Calculate the pH at the equivalence point in the titration of 55.0 mL of 0.180 M methylamine(Kb = 4.4 × 10−4) with 0.330 M HCl.
To calculate the pH at the equivalence point of a titration, you need to determine the amount of acid and base that react completely, and then use this information to find the concentration of the resulting solution.
In this titration, you are given the volume (55.0 mL) and concentration (0.180 M) of methylamine, as well as the concentration (0.330 M) of HCl.
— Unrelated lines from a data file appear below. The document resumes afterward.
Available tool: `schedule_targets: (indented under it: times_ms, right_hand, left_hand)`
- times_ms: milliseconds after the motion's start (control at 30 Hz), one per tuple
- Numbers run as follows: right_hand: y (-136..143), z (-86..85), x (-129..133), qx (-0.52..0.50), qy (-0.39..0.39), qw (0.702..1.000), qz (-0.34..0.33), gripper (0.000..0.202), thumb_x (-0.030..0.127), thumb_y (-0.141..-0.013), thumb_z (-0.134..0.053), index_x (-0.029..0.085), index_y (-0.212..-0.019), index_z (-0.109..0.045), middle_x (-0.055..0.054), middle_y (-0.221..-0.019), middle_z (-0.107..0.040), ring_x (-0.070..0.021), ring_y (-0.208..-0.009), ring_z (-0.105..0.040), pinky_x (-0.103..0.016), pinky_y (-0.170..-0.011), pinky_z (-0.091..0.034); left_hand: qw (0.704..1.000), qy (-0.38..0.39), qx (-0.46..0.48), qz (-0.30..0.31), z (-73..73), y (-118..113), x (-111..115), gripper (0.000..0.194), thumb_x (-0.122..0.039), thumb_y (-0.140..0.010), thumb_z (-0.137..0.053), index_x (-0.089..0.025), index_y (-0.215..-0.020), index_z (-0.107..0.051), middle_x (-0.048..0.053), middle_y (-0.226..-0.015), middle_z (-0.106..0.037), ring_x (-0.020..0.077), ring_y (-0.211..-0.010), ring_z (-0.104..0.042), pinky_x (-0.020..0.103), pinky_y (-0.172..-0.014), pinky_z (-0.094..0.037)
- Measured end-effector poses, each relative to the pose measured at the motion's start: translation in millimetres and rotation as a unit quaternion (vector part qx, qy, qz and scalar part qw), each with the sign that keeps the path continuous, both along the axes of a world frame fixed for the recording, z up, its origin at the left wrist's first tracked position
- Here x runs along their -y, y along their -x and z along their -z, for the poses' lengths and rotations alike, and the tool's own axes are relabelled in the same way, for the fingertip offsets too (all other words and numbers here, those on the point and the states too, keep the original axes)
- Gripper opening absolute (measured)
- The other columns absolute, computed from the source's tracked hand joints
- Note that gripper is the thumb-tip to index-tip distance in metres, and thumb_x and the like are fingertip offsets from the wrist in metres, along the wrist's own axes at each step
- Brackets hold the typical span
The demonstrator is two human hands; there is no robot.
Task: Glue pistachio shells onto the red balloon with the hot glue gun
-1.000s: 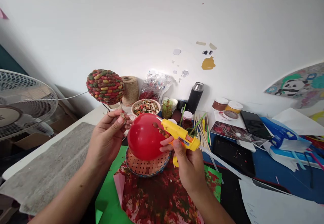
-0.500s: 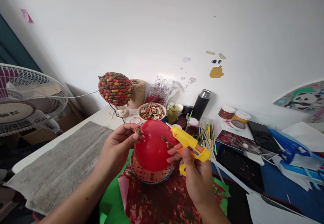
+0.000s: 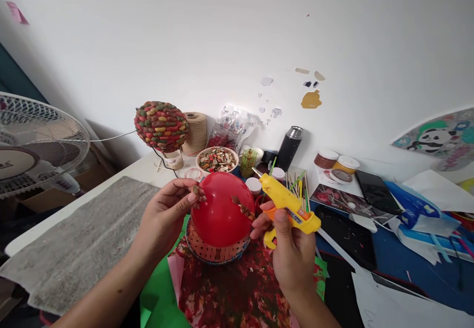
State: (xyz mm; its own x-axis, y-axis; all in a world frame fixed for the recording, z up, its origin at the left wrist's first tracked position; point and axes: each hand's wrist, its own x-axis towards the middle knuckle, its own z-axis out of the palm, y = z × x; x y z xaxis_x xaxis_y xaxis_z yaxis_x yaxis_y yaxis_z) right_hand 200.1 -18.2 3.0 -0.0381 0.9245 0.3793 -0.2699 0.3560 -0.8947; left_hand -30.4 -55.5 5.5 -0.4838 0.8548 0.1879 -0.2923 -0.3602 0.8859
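Note:
My left hand [image 3: 168, 207] pinches a small brown shell piece [image 3: 195, 189] at the left side of a red balloon [image 3: 222, 214]. The balloon rests in a woven basket [image 3: 217, 255]. A short row of brown shell pieces [image 3: 242, 208] is stuck to the balloon's right side. My right hand [image 3: 292, 249] is closed round a yellow hot glue gun [image 3: 283, 197], its nozzle pointing up and left, apart from the balloon. Behind the balloon stands a bowl [image 3: 200, 167] full of coloured shell pieces.
A ball covered in coloured pieces [image 3: 162, 126] stands on a cup, beside a twine spool [image 3: 195, 133]. A black flask [image 3: 291, 147], paint jars [image 3: 326, 161] and sticks line the back. Left are a fan [image 3: 40, 145] and grey cloth [image 3: 85, 239]. Paint-smeared paper [image 3: 222, 298] lies in front.
The glue gun has drawn away to the right from the balloon's upper right side, uncovering more of the stuck shell pieces. My left hand still pinches its piece. The view has shifted slightly.

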Motion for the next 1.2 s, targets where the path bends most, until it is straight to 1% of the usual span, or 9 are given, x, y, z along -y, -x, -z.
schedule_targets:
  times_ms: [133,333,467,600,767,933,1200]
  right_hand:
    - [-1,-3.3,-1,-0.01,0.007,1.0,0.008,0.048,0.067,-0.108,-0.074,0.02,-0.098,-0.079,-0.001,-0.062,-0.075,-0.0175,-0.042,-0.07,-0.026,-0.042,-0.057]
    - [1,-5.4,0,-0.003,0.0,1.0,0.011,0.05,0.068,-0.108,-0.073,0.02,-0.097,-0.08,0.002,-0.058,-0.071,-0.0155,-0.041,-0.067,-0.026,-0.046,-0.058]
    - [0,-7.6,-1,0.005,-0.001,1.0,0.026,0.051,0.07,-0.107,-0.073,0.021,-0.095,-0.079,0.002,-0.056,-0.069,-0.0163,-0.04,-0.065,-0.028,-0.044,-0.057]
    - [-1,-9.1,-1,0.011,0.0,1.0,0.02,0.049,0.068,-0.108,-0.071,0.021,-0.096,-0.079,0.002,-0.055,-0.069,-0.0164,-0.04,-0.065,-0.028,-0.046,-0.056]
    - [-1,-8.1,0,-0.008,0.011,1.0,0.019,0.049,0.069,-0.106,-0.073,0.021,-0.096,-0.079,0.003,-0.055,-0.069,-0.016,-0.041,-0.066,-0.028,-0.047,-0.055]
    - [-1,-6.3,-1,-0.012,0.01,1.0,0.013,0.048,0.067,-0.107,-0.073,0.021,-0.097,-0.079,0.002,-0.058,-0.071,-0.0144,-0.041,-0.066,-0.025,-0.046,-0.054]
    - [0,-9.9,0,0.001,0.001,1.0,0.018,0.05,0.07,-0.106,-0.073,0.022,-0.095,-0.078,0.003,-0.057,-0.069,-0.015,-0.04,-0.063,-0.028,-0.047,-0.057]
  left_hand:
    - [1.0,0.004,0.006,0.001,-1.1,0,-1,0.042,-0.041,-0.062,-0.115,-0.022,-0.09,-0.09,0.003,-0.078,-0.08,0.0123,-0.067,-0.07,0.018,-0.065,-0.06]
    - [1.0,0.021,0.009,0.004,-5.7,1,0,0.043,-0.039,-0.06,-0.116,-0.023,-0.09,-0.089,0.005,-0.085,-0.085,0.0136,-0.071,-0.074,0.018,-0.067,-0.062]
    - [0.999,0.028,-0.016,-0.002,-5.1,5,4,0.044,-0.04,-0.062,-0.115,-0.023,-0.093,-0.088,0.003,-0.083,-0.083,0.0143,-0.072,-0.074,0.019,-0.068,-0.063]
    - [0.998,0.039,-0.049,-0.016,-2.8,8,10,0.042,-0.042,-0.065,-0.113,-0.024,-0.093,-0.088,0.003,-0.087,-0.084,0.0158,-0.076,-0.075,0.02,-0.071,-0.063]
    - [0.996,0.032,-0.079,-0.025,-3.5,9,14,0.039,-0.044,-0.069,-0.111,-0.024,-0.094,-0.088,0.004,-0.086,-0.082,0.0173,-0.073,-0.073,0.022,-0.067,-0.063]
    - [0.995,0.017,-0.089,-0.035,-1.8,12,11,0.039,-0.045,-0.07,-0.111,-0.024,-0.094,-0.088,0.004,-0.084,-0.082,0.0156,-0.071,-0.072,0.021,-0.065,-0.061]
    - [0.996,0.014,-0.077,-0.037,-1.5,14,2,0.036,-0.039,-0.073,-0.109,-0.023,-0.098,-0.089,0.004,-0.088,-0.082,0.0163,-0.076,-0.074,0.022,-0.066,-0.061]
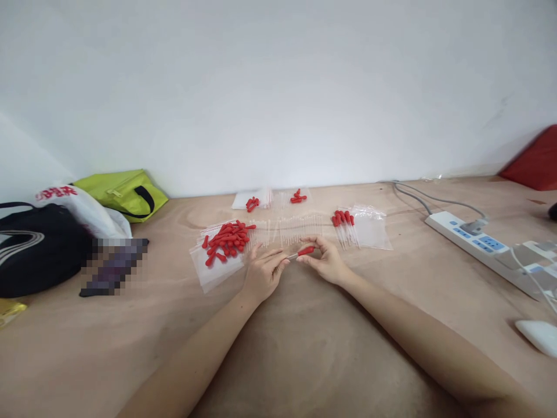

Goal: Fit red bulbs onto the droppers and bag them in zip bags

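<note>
Between my hands is a glass dropper tube (293, 256) with a red rubber bulb (306, 251) at its right end. My left hand (264, 273) pinches the tube, and my right hand (324, 260) grips the bulb between thumb and fingers. A pile of loose red bulbs (228, 239) lies on clear plastic bags left of my left hand. Just beyond my hands, rows of bare glass tubes (300, 229) are laid side by side. Several droppers with red bulbs fitted (343, 220) rest on a clear bag (374, 227) to the right.
Two small bags with red bulbs (298, 197) lie near the wall. A white power strip (470, 232) with grey cables stands at right, a white rounded object (538, 335) nearer me. A green bag (124, 194), a white plastic bag (93, 209) and a black bag (39, 249) sit at left.
</note>
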Tool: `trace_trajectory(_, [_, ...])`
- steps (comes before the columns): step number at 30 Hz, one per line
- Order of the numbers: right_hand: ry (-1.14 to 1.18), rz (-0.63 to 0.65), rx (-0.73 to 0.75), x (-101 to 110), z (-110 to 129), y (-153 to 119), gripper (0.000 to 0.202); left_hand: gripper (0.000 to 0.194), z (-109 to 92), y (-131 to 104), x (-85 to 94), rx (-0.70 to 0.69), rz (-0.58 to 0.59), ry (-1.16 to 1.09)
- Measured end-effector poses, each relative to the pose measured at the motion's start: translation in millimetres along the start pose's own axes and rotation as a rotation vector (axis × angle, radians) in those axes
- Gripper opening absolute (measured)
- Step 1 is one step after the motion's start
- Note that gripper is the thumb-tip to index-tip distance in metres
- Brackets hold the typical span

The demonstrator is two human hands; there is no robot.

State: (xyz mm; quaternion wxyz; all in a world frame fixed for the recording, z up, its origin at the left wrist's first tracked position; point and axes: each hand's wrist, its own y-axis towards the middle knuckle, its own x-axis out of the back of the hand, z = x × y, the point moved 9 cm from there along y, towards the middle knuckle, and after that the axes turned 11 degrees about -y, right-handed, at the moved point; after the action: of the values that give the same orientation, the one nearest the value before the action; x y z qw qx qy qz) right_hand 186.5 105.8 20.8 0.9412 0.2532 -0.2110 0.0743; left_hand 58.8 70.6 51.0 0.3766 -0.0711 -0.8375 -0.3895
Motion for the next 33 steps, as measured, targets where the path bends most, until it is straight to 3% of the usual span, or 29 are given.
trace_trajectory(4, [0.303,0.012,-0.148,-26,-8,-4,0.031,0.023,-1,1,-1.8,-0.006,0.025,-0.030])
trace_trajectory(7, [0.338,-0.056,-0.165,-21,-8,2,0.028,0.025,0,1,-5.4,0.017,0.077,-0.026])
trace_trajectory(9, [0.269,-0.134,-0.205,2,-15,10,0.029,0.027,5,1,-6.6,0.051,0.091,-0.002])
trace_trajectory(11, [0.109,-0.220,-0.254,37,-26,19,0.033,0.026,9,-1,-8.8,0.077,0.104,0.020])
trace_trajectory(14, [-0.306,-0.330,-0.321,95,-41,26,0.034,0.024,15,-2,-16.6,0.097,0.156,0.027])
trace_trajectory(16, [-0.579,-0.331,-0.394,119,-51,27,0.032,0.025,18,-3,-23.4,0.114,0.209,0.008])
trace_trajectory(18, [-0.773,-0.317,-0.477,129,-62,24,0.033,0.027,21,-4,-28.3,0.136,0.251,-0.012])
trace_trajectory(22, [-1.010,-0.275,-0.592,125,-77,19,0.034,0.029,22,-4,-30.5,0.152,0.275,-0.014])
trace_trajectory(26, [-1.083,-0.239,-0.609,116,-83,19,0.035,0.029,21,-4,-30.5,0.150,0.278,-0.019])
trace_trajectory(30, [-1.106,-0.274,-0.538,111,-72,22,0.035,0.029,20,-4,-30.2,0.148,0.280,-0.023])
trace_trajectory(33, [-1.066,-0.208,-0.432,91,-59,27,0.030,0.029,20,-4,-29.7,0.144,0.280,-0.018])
The first step is to calculate the number of moles of each reactant.
Moles of methylamine = volume x concentration = 55.0 mL x 0.180 M = 9.9 mmol
Moles of HCl = volume x concentration = 55.0 mL x 0.330 M = 18.15 mmol
Since the balanced chemical equation for the reaction between methylamine and HCl is:
CH3NH2 + HCl → CH3NH3+ + Cl-
You can see that 1 mole of methylamine reacts with 1 mole of HCl. Therefore, the reactants are in a 1:1 ratio.
At the equivalence point, all the methylamine will react with the HCl, meaning that the limiting reactant will be either methylamine or HCl, depending on which is present in a smaller amount. In this case, methylamine is the limiting reactant because it has fewer moles.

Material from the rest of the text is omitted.